African Swine Fever risks identified by EFSA

Related tags Eu African swine fever Livestock Pork

A report into the spread of African Swine Fever (ASF) in Europe has identified the countries most at risk from the disease hitting its borders.

The European Food Safety Authority (EFSA) carried out an assessment of countries in south-east Europe on the probability of ASF being found. The report estimates that the countries, Albania, Bosnia-Herzegovina, Croatia, Greece, Kosovo, Montenegro, North Macedonia and Slovenia, have a very high chance (66-100%) of the disease spreading to all these countries within a year of one country having a confirmed case. A ninth country, Serbia, was also part of the evaluation by EFSA however during the research period (July 2019), a case of ASF was confirmed in the region.

The report also stated that the chances of the disease spreading west into other EU Member States within the same time frame are rated was very low (0-15%) however ESFA still stressed the importance of adhering to control measures.

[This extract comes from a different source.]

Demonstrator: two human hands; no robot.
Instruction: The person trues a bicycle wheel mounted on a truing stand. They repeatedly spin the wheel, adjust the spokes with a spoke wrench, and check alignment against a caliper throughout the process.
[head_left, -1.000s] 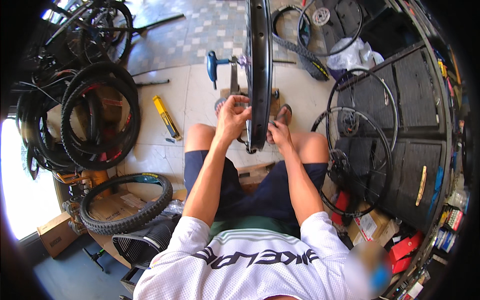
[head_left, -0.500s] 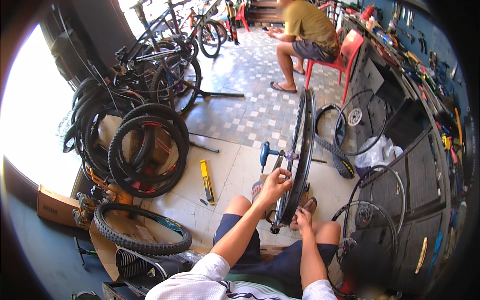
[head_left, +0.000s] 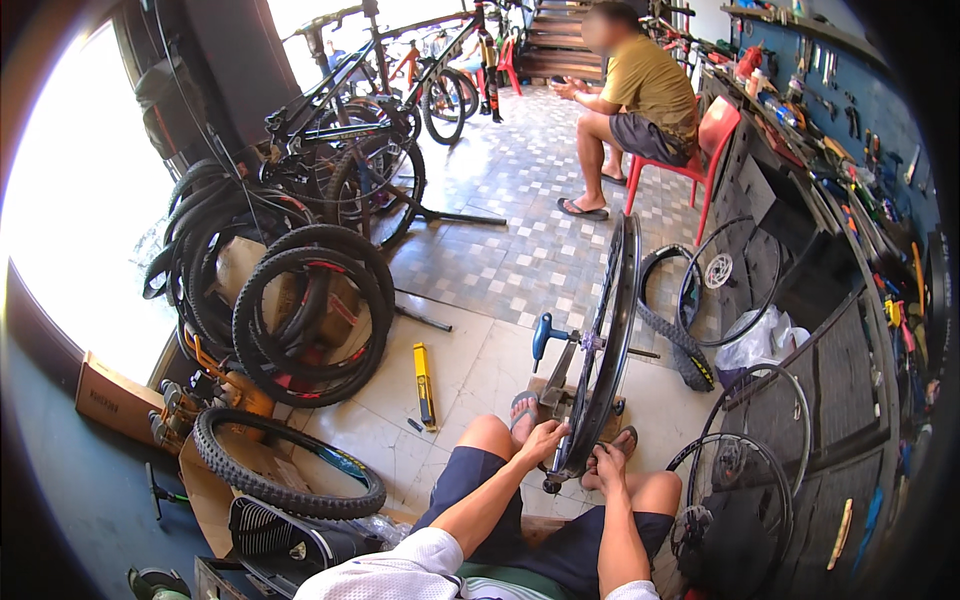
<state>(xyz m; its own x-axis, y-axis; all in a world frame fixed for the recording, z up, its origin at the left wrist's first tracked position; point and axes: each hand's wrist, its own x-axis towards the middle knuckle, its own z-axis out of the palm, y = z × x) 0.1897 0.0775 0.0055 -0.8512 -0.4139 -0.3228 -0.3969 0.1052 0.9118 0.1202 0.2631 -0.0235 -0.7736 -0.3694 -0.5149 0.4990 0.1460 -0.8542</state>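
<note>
A bare black bicycle wheel, without a tyre, stands upright between my legs in a truing stand. A blue T-shaped handle sticks out at the left of the hub. My left hand is closed at the wheel's near lower left side; what its fingers pinch is too small to make out. On the other side, my right hand has its fingers curled close against the lower rim, and their grip is partly hidden.
A yellow box lies on the floor to the left, near a loose knobby tyre and piled tyres. Rims lean on a dark cabinet at right. Ahead, a person sits on a red chair. Bicycles stand far left.
My left hand has come down from the wheel's spokes to its near lower side, fingers now closed. My right hand stays by the rim. The whole view has shifted slightly.
</note>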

It said “control measures – which have been in place in the EU since 2014 – should continue to focus on the importance of early detection and preparedness”​.

In particular, EFSA recommends: rigorous surveillance, especially surveillance of wild boar and domestic pigs, which remains the most effective means for early detection of ASF; measures to limit access of wild boar to food and further reduce boar numbers through hunting and awareness campaigns for travellers, hunters, farmers etc. to limit the risk of spread via movement of people, as well as to assist with early detection.

EFSA also urged communication and collaboration among national authorities and stakeholders to support awareness campaigns, and training activities for veterinary officers, other relevant bodies and hunters to increase the probability of early detection and effective control.